Take Back the Night is an annual event hosted by the Coalition for Women Students and the Women’s Resource Center.

Tables and booths lined the walls outside Todd Auditorium with information detailing support groups and organizations, such as Alternatives to Violence on the Palouse, Health and Wellness and The Office of Equal Opportunity.

“I wanted to incorporate so many different groups,” Timonae Taylor, Coalition for Women Students chair and leader of the event said. “I thought about how many (people) on this campus don’t know how to report discrimination, sexual violence, any type of abuse.”

As a freshman, Taylor needed something to do, a meeting to go to every week and something she could align herself with, and she found that with the Coalition for Women Students.

Taylor believes in moving past gender and race to bringing people together. She knows that with Take Back the Night, she will be reaching out to survivors and supporters alike. She hopes to empower people to share their stories and also show no one is truly alone.

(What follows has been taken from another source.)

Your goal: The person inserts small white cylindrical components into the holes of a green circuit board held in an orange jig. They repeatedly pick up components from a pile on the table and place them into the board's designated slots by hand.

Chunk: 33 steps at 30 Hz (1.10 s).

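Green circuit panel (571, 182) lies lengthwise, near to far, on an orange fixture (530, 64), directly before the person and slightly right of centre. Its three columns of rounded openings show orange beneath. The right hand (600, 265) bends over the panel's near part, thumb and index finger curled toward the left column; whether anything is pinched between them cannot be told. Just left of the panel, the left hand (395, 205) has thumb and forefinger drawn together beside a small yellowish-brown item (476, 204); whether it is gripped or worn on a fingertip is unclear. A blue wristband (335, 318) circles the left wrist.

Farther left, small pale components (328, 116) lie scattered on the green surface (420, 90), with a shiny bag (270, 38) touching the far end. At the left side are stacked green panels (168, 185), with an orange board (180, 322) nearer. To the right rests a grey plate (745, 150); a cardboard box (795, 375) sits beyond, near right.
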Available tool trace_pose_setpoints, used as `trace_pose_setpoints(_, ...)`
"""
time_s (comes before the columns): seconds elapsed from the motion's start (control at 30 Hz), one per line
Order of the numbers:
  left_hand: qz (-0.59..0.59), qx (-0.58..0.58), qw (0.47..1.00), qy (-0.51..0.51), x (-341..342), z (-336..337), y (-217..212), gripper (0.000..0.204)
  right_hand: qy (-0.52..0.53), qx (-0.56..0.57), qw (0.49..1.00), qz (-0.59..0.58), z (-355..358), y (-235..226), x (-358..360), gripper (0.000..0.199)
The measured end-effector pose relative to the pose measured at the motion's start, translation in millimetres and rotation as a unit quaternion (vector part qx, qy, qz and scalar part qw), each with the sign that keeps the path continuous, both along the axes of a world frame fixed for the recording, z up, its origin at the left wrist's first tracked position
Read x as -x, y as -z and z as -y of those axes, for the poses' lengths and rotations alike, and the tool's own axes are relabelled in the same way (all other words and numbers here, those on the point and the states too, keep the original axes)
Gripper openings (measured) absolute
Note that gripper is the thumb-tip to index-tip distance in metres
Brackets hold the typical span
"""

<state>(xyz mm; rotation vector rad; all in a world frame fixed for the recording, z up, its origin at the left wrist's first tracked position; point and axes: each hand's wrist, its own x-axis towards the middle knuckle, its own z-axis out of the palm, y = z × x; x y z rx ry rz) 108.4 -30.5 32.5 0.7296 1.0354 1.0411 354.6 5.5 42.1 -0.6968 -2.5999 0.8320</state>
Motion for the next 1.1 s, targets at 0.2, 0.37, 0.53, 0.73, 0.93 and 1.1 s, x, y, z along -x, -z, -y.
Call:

There were four spoken word performers and one musical performance, all based on the performer’s own experience with sexual assault or times this year where injustice toward women took place.

“They are telling their stories (and) talking about these issues through their art form and about the issues that matter,” Taylor said. “They talk about the realness of it.”

Emily Feuerstein, a freshman majoring in bio-engineering, expressed her appreciation for the tabling piece of the rally, saying that assault could happen to anyone, and it is important to know where victims can go.

“We talk about it not really stressed in society, so I think it’s good that is becoming more of a prominent awareness issue,” Feuerstein said.

Take Back the Night 2016 took place on Thursday. Attendees marched from Todd Hall and ended their parade at the fire pit across from Streit-Perham Hall, chanting together, ‘though it is a night of awareness, it is also a night of healing.’